• _TO DO_
All pictures must be dropped, while the entries are given again word for word.
START PROVIDED MATERIAL
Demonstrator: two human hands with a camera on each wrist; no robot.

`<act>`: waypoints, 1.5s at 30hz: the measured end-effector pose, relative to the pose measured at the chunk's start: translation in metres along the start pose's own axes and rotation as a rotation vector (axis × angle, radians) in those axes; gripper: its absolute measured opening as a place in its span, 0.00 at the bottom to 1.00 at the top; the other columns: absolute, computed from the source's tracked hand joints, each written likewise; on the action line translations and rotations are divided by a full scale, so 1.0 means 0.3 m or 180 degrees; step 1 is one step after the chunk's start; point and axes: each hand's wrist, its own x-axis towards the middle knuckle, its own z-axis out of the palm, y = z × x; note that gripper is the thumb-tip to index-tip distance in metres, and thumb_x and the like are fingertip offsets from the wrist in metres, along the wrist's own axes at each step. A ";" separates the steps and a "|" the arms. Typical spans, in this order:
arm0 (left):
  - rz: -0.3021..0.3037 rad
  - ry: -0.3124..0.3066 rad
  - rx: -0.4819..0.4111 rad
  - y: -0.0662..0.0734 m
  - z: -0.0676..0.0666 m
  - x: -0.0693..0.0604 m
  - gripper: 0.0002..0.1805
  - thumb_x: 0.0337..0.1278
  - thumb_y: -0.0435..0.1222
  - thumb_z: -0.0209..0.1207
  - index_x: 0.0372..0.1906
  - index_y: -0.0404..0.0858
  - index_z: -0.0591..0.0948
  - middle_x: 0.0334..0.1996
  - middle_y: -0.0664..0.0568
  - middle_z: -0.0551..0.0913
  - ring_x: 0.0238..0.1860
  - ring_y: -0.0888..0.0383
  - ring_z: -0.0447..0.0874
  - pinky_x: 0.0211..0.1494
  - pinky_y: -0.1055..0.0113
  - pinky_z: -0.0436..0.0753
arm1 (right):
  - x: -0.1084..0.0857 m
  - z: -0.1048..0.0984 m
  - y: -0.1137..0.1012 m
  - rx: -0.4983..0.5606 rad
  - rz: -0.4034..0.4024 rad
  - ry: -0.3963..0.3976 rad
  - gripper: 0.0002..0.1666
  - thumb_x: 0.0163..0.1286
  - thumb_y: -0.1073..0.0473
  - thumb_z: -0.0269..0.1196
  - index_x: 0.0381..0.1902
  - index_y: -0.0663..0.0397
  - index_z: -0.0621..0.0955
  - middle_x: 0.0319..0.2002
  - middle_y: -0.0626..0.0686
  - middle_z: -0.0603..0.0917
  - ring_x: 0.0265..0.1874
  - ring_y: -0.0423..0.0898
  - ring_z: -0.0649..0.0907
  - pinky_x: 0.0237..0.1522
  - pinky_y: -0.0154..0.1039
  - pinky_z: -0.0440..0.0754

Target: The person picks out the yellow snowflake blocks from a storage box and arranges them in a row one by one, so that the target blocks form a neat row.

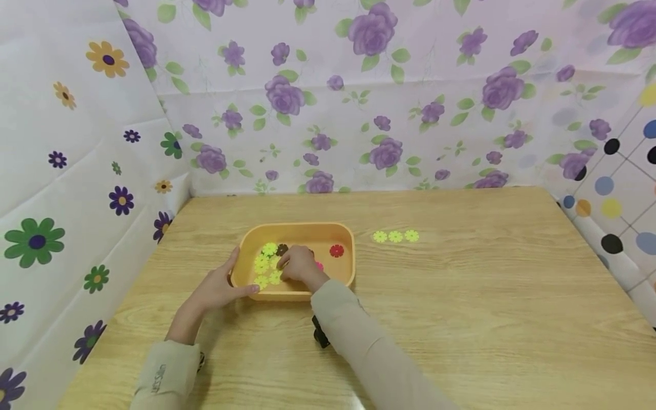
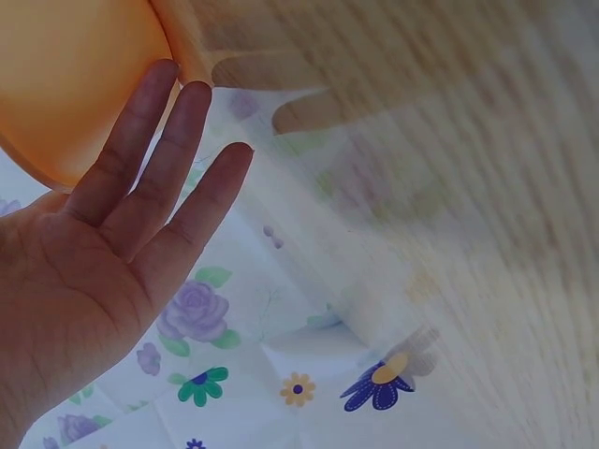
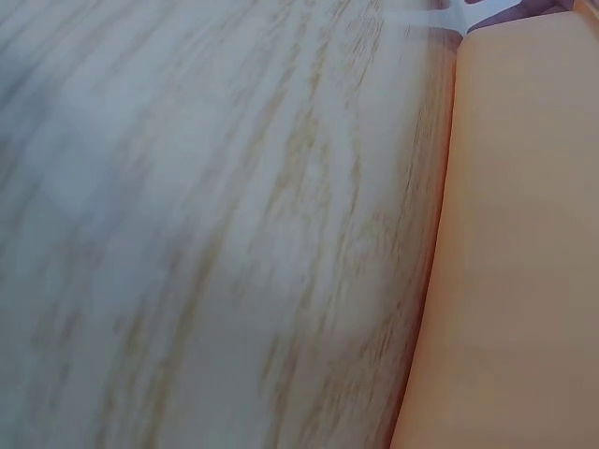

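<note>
An orange plastic tray [image 1: 287, 296] holds several flower-shaped pieces: yellow ones [image 1: 262, 263] on the left, a dark one [image 1: 282, 249], a pink one [image 1: 319, 266] and a red one [image 1: 336, 250] to the right. My left hand [image 1: 217, 288] rests against the tray's left end, thumb at the front rim. In the left wrist view its fingers [image 2: 168, 192] lie fairly straight beside the tray wall. My right hand [image 1: 299, 265] reaches inside, fingers bent down among the yellow pieces. Its fingertips are hidden, so a pinched piece cannot be made out.
Three yellow flower pieces [image 1: 395, 237] lie in a row on the wood-grain table [image 1: 461, 296], right of the tray. A flower-patterned sheet [image 1: 318, 102] stands behind the table, with others at the left and right. A small black object [image 1: 320, 333] shows beneath my right sleeve.
</note>
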 end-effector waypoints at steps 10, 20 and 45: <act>0.0049 0.0017 0.0028 0.005 -0.008 0.006 0.59 0.44 0.53 0.64 0.70 0.32 0.41 0.62 0.25 0.58 0.55 0.38 0.69 0.54 0.46 0.68 | -0.003 -0.011 -0.003 0.0345 0.0117 -0.0157 0.18 0.43 0.61 0.74 0.36 0.47 0.87 0.47 0.51 0.80 0.49 0.46 0.75 0.49 0.37 0.71; 0.0024 0.0011 0.0027 0.006 -0.011 0.008 0.59 0.44 0.54 0.64 0.71 0.33 0.41 0.61 0.25 0.58 0.53 0.40 0.70 0.53 0.47 0.69 | -0.006 -0.014 -0.006 0.0442 0.0060 -0.0248 0.17 0.43 0.63 0.74 0.36 0.49 0.87 0.46 0.51 0.81 0.44 0.45 0.76 0.45 0.35 0.72; 0.0083 0.0014 0.0032 -0.005 -0.005 0.002 0.60 0.43 0.56 0.64 0.70 0.31 0.42 0.62 0.25 0.58 0.57 0.36 0.66 0.55 0.46 0.67 | 0.000 -0.002 -0.001 0.0378 -0.0107 -0.0033 0.11 0.47 0.65 0.71 0.31 0.56 0.83 0.29 0.47 0.79 0.24 0.41 0.73 0.27 0.31 0.70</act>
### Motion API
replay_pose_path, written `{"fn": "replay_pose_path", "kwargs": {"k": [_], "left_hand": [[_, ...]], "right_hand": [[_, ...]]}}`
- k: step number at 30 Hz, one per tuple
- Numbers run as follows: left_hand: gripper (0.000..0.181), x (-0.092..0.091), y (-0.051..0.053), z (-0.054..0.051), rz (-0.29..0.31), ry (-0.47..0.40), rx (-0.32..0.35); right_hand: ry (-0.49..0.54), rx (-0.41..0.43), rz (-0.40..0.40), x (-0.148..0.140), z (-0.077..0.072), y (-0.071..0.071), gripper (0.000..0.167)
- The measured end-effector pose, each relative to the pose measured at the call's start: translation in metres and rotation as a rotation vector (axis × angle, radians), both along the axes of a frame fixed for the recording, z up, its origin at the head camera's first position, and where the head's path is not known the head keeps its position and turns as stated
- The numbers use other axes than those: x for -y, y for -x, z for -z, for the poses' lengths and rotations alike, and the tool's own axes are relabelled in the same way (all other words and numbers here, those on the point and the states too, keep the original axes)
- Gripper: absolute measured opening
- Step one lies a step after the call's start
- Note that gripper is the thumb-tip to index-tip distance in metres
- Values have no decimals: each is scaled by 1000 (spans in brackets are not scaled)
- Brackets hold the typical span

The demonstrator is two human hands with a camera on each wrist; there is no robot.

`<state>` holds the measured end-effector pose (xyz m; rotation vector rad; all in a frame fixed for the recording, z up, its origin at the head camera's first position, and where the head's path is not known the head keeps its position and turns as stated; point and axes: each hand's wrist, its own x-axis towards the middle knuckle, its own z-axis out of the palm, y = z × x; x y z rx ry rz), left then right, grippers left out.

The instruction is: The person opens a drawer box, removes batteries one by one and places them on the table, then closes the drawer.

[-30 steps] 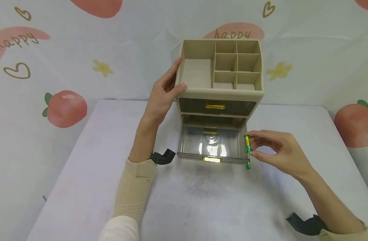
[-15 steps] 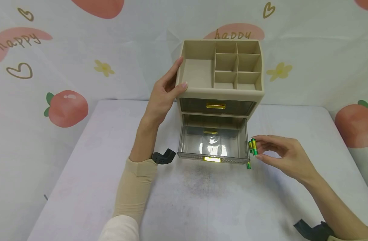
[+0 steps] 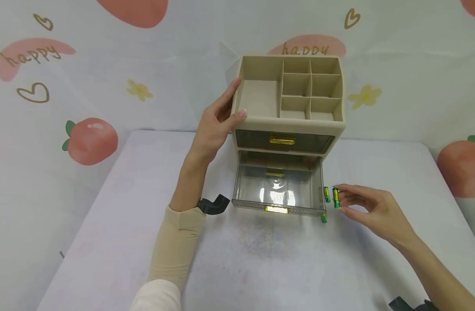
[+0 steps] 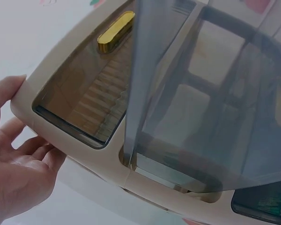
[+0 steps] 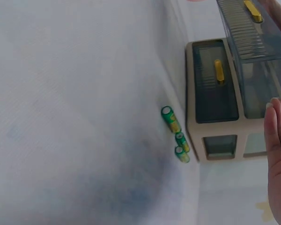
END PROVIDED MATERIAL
• _ANSWER SPACE_
Demonstrator: two human hands with a camera on each wrist; no robot.

`<act>`: waypoints, 1.5s at 30hz: the measured end-effector pose, relative to the pose measured at the chunk's start: translation in metres along the start pose's own axes and rotation as a rotation vector (axis × angle, radians) in those axes; gripper: its absolute measured opening as a place in its span, 0.00 at the bottom to 1.00 at the top; the other columns: absolute, computed from the source's tracked hand joints, each written likewise; on the action line translations and rotations are divided by a full scale, so 1.0 means 0.3 m or 180 degrees; step 1 is one step after the chunk's start; point and axes: each hand's wrist, its own x-axis towards the middle knuckle, its own z-axis out of the palm, y = z × x; note that gripper is the thumb-tip to index-tip distance in metres, and thumb_x and the like are fingertip offsets from the wrist in metres, along the wrist's own axes at each step. A ";" separates the steps and a "|" the arms. Typical spans, in this order:
arm0 (left):
  - rz: -0.3021..0.3037 rad
  - ry: -0.3124..0.3066 rad
  - rx: -0.4819..0.4111 rad
  - y: -0.0662..0.0734 m
  - z: -0.0676..0.0666 m
  - x: -0.0693..0.0604 m
  - gripper: 0.0002..0.1805
  - thumb_x: 0.0337..0.1278
  - thumb_y: -0.0435..0.1222
  - thumb_z: -0.0209..0.1207
  - index_x: 0.0372..0.1906
  - index_y: -0.0404..0.0858
  - index_z: -0.0591..0.0948
  - middle_x: 0.0334..0.1996
  - middle_y: -0.0664..0.0568
  - middle_z: -0.0551..0.0913
  - ring_x: 0.0238..0.1860
  - ring_y: -0.0888..0.0383
  - ring_z: -0.0447..0.0874
  - pinky_x: 0.0211..0.1494
  - pinky_y: -0.1055..0.0113
  - pinky_z: -0.0436..0.0753
arm1 (right):
  - x: -0.1084..0.0857 m
  - z: -0.1048..0.0984 m
  - y: -0.1137..0.1012 m
  - rx: -0.4983..0.5606 rad
  - rz: -0.4034..0.4024 rad
  - ry: -0.3963..0.3976 rad
  - gripper: 0.0002..0.1666
  - thumb_x: 0.0163..0.1286
  - thumb_y: -0.1073..0.0473
  - thumb_z: -0.0269..0.1196
  - index_x: 0.0381..0.1902
  - index_y: -0.0663..0.0397
  - index_z: -0.0621..0.0955
  - middle_x: 0.0319..0.2002
  - middle_y: -0.0626..0.0686
  - middle_z: -0.0603..0.0917
  - ring_x: 0.0265..0.1874
  - ring_y: -0.0423..0.0898
  - ring_z: -0.0649..0.0907
  - pinky_x: 0.0237..0.1522
  - pinky_y: -0.0154..0.1039
  - pinky_z: -0.0440..0.0754

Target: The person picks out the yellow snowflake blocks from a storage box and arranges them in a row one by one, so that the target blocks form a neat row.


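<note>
An orange plastic tray [image 1: 287, 296] holds several flower-shaped pieces: yellow ones [image 1: 262, 263] on the left, a dark one [image 1: 282, 249], a pink one [image 1: 319, 266] and a red one [image 1: 336, 250] to the right. My left hand [image 1: 217, 288] rests against the tray's left end, thumb at the front rim. In the left wrist view its fingers [image 2: 168, 192] lie fairly straight beside the tray wall. My right hand [image 1: 299, 265] reaches inside, fingers bent down among the yellow pieces. Its fingertips are hidden, so a pinched piece cannot be made out.
Three yellow flower pieces [image 1: 395, 237] lie in a row on the wood-grain table [image 1: 461, 296], right of the tray. A flower-patterned sheet [image 1: 318, 102] stands behind the table, with others at the left and right. A small black object [image 1: 320, 333] shows beneath my right sleeve.
</note>
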 end-effector waypoints at steps 10, 20 and 45: <act>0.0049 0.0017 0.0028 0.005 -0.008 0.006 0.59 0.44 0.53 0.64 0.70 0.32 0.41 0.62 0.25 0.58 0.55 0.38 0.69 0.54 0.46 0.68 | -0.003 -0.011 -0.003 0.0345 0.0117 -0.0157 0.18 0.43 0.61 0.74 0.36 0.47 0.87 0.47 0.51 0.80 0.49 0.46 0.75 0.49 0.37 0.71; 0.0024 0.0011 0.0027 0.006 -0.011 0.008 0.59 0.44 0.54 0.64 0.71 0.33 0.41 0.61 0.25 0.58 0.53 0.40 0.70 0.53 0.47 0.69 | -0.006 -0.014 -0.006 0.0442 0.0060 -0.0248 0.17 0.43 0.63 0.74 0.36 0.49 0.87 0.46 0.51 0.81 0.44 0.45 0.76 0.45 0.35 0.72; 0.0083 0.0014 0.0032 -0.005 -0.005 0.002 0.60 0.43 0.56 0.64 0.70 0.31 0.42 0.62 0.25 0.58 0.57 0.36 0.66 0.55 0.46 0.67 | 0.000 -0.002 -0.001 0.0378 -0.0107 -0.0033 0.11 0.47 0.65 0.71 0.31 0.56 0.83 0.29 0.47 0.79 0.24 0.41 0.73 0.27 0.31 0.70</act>
### Motion API
replay_pose_path, written `{"fn": "replay_pose_path", "kwargs": {"k": [_], "left_hand": [[_, ...]], "right_hand": [[_, ...]]}}`
- k: step number at 30 Hz, one per tuple
- Numbers run as follows: left_hand: gripper (0.000..0.181), x (-0.092..0.091), y (-0.051..0.053), z (-0.054..0.051), rz (-0.29..0.31), ry (-0.47..0.40), rx (-0.32..0.35); right_hand: ry (-0.49..0.54), rx (-0.41..0.43), rz (-0.40..0.40), x (-0.148..0.140), z (-0.077..0.072), y (-0.071..0.071), gripper (0.000..0.167)
- The measured end-effector pose, each relative to the pose measured at the call's start: translation in metres and rotation as a rotation vector (axis × angle, radians), both along the axes of a frame fixed for the recording, z up, its origin at the head camera's first position, and where the head's path is not known the head keeps its position and turns as stated
- The numbers use other axes than those: x for -y, y for -x, z for -z, for the poses' lengths and rotations alike, and the tool's own axes are relabelled in the same way (all other words and numbers here, those on the point and the states too, keep the original axes)
- Gripper: absolute measured opening
- Step one lies a step after the call's start
- Note that gripper is the thumb-tip to index-tip distance in metres
- Values have no decimals: each is scaled by 1000 (spans in brackets are not scaled)
- Brackets hold the typical span

The demonstrator is two human hands with a camera on each wrist; there is no robot.

`<state>` holds the measured end-effector pose (xyz m; rotation vector rad; all in a frame fixed for the recording, z up, its origin at the head camera's first position, and where the head's path is not known the head keeps its position and turns as stated; point and axes: each hand's wrist, its own x-axis towards the middle knuckle, its own z-axis out of the palm, y = z × x; x y z rx ry rz), left then right, grippers left out.

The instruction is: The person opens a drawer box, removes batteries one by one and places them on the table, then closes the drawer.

[-30 steps] 
[-15 steps] 
[+0 steps] 
[+0 steps] 
[+0 steps] 

This exercise requires no additional output.